Yes, you have solved it.
 Topic: Two birds in the tree, the hunter shot one. Ask: Only a few were left in the tree? Live or die? You need to determine the answer

 Quote by godsaveme Only a few were left in the tree? Live or die?
What??

Sorry, I cannot parse those sentence fragments.

 Quote by DaveC426913 What?? Sorry, I cannot parse those sentence fragments.
I am a chinese,my english is poor.
That may be how many birds in the tree?
 This is a certainty and uncertainty question!
 How to determine? The number of birds，live or die？
 Can you help me to translate chinese into english?
 Zero. The other bird flew away. Edit: Or maybe one, if the bullet didn't knock the first bird off the perch. In any case, the live bird is gone.
 I don't think you can answer questions like that. There are two birds to begin with, one is shot dead. 1 is left. 1 does not equal a few, as a few is generally equated to mean 5.
 Actually I can answer questions like that. Proof: I just did I think the "a few" was just a translation failure on the part of our Chinese friend.
 Blog Entries: 1 I heard this one before. He: There were two birds in the yard and I shot one of them. How many were left in the yard? She: One. He: No, one. The one that I shot. The other one flew away.
 Okay, guess it's my turn to ask a new one. What are all the continuous functions $f:\mathbb{C} \rightarrow \mathbb{C}$ such that $\forall z,w\in \mathbb{C},\ f(z+w) = f(z)f(w)$? Does the answer change if continuous is replaced with measurable?

 Quote by jgutierrez218 ...a few is generally equated to mean 5.
What?? Where did you get this?

For me, "a few" is three or more.
 Blog Entries: 1 2 is a couple. 3 is a crowd. 3 to 7 is a few. 5 to 10 is some. 8 to 15 is several. 15 to 37 is a bunch or if it is something you don't like, then it's many, or even too many if you really don't like it. 30 - 100 is a profusion. 100 - 1000 is a multitude.
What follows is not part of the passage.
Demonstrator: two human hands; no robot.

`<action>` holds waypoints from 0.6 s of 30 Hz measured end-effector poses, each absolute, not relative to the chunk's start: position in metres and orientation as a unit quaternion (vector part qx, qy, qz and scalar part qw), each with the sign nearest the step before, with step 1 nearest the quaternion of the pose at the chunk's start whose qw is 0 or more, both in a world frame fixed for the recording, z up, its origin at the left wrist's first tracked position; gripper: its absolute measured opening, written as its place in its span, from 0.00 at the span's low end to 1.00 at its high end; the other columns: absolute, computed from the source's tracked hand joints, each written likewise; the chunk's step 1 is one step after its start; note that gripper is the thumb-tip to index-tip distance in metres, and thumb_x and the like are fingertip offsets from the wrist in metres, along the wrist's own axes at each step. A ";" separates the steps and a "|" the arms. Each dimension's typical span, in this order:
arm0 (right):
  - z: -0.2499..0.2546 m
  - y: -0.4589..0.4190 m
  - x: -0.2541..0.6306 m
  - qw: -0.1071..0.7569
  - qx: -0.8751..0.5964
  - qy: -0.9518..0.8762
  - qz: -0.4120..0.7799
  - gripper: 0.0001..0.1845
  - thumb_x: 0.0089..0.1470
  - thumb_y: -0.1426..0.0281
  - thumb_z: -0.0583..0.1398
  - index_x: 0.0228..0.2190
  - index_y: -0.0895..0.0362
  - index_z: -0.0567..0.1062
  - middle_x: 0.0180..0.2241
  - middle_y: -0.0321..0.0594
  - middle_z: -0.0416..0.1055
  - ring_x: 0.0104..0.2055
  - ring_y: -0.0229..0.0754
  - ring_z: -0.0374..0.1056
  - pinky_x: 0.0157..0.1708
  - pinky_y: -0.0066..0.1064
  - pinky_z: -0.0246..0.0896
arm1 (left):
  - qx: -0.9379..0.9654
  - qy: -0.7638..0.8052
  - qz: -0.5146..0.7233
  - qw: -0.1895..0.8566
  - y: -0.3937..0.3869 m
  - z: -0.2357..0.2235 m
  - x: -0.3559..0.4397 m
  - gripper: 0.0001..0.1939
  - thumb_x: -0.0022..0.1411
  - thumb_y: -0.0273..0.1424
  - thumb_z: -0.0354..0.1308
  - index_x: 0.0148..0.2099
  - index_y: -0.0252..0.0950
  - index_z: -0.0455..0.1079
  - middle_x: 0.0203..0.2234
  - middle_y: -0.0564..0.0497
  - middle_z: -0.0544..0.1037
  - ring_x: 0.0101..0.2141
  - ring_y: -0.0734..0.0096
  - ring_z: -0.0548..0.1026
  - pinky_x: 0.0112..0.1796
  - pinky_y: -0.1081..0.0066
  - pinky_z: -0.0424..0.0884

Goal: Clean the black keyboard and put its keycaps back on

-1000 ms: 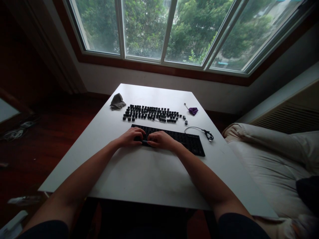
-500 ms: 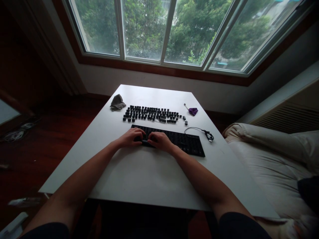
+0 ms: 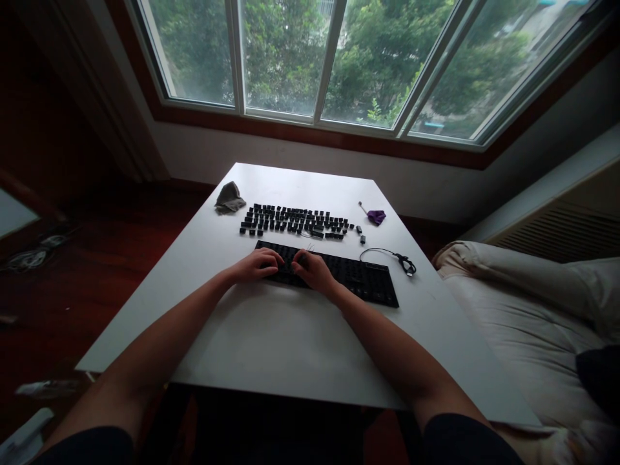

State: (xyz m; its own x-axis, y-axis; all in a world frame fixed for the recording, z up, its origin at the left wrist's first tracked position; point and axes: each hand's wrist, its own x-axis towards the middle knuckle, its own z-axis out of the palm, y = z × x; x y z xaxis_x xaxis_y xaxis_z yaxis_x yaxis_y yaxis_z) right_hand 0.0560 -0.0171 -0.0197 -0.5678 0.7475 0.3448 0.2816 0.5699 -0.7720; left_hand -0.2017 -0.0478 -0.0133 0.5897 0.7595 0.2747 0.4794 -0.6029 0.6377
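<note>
A black keyboard (image 3: pixel 371 279) lies at a slant on the white table, many of its keys off. My left hand (image 3: pixel 256 265) rests over its left part, fingers bent and the thumb apart from them. Just to the right, above the keyboard, my right hand (image 3: pixel 314 270) is closed on a small dark tool with thin wire ends (image 3: pixel 310 247) pointing away from me; it looks like a wire keycap puller. Its handle is mostly hidden by my fingers. Behind the keyboard, loose black keycaps (image 3: pixel 281 219) stand in rows.
A crumpled grey cloth (image 3: pixel 229 198) lies at the far left of the table (image 3: pixel 271 342). At the far right are a purple cloth (image 3: pixel 376 217) and a thin brush-like stick (image 3: pixel 363 208). The keyboard's coiled cable (image 3: pixel 405 264) lies to the right. A pale sofa (image 3: pixel 513 310) stands beside the table.
My right hand has lifted and turned slightly, and the wire ends now show beyond its fingers. The dark bar seen between my hands no longer shows. My left hand stays almost in place.
</note>
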 end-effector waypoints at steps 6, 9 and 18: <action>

More than that is a plethora or a surfeit.

 Quote by Jimmy Snyder 2 is a couple. 3 is a crowd. 3 to 7 is a few. 5 to 10 is some. 8 to 15 is several. 15 to 37 is a bunch or if it is something you don't like, then it's many, or even too many if you really don't like it. 30 - 100 is a profusion. 100 - 1000 is a multitude. More than that is a plethora or a surfeit.
Oh yes, so often do I ask for a crowd of things.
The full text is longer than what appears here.